Thomson Reuters Report Shows Almost 50% of Corporate Legal Departments Adopt AI
Companies Mentioned
Why It Matters
The surge to near‑half adoption signals that AI has moved from a niche experiment to a mainstream tool in corporate legal functions. This shift pressures vendors to deliver solutions that not only automate tasks but also generate measurable business value. Moreover, the low rate of ROI tracking highlights a strategic blind spot that could limit the technology’s long‑term impact on corporate performance. If legal departments succeed in linking AI outcomes to revenue, risk, and operational metrics, they can justify larger budgets, influence broader digital strategies, and reinforce the legal function’s role as a business partner. Conversely, failure to demonstrate tangible returns may lead to budget cuts or a slowdown in AI investment, affecting the entire LegalTech ecosystem.
Key Takeaways
- •Nearly 50% of corporate legal departments report department‑wide AI adoption, per the Thomson Reuters Institute 2026 report.
- •AI adoption has risen sharply from about 33% in 2024 to almost half in 2026.
- •Fewer than 20% of legal departments are measuring AI return on investment.
- •Key business metrics such as deal velocity, contract win rates, and revenue leakage remain under‑tracked.
- •The report urges general counsel to align AI initiatives with broader corporate goals and develop cross‑functional performance metrics.
Pulse Analysis
The Thomson Reuters Institute’s findings underscore a maturation curve that mirrors earlier technology adoptions in finance and HR. Initial enthusiasm for AI in legal work focused on low‑hanging fruit—speeding research and automating routine drafting. As adoption reaches a critical mass, the next logical step is to shift the conversation from cost savings to value creation. This mirrors the evolution of ERP and CRM systems, where early adopters eventually demanded proof of impact on top‑line growth.
From a market perspective, vendors that can embed analytics dashboards, KPI tracking, and integration with enterprise data warehouses will likely capture the next wave of spend. Startups that merely offer document‑review bots may find their growth plateauing unless they expand into outcome‑focused modules. Established players such as Thomson Reuters, Bloomberg Law, and Relativity already have the data infrastructure to offer these capabilities, positioning them to become strategic partners rather than simple tool providers.

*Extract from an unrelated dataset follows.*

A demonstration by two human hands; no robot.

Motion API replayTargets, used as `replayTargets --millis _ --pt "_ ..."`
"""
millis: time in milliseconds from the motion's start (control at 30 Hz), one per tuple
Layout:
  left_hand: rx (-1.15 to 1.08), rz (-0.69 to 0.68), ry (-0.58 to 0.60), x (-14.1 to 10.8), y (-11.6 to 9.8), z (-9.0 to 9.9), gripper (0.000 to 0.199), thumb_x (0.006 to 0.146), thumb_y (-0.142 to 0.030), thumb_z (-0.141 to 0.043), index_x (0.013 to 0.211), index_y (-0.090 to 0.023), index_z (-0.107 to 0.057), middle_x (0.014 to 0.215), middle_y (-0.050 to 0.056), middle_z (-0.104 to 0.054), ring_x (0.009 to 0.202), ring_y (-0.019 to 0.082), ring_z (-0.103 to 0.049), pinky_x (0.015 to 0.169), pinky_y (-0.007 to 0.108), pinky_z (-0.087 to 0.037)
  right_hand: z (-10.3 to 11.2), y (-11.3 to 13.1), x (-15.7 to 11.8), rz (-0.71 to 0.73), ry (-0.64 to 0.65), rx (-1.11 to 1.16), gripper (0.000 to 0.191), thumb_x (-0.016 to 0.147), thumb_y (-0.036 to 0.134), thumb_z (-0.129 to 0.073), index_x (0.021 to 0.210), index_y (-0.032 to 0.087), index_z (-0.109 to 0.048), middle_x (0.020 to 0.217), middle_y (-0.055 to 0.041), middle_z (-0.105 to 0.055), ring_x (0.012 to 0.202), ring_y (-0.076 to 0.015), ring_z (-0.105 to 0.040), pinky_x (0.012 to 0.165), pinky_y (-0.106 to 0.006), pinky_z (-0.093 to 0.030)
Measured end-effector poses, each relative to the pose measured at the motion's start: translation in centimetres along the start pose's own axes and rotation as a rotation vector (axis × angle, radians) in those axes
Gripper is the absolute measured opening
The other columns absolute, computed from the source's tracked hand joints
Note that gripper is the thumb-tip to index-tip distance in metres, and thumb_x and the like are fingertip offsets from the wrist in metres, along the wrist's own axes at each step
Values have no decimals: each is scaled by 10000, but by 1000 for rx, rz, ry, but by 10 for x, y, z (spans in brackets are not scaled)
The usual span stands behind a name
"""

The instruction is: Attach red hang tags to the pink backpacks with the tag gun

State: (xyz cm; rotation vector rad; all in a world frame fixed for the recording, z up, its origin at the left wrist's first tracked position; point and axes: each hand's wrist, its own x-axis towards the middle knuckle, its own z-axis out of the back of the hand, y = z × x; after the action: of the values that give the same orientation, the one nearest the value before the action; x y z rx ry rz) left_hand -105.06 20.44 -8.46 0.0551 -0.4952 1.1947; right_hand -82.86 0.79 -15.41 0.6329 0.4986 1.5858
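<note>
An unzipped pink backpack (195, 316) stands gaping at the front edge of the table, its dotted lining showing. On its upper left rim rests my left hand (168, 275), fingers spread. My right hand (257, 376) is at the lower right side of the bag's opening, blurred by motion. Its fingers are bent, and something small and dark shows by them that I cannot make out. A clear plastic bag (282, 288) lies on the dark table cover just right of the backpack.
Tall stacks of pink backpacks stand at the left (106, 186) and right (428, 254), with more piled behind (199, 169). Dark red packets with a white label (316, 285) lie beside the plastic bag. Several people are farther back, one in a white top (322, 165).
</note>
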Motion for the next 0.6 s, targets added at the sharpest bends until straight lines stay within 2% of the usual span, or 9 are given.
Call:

Looking ahead, the pressure on legal departments to justify AI spend will intensify as board members demand quantifiable contributions to corporate performance. Companies that succeed in creating a feedback loop—where AI insights inform business decisions and those decisions, in turn, refine AI models—will set a new benchmark for legal effectiveness. The 2026 report thus serves as both a progress report and a call to action: the technology is in place, but the real competitive advantage will be earned by those who can translate AI into measurable business outcomes.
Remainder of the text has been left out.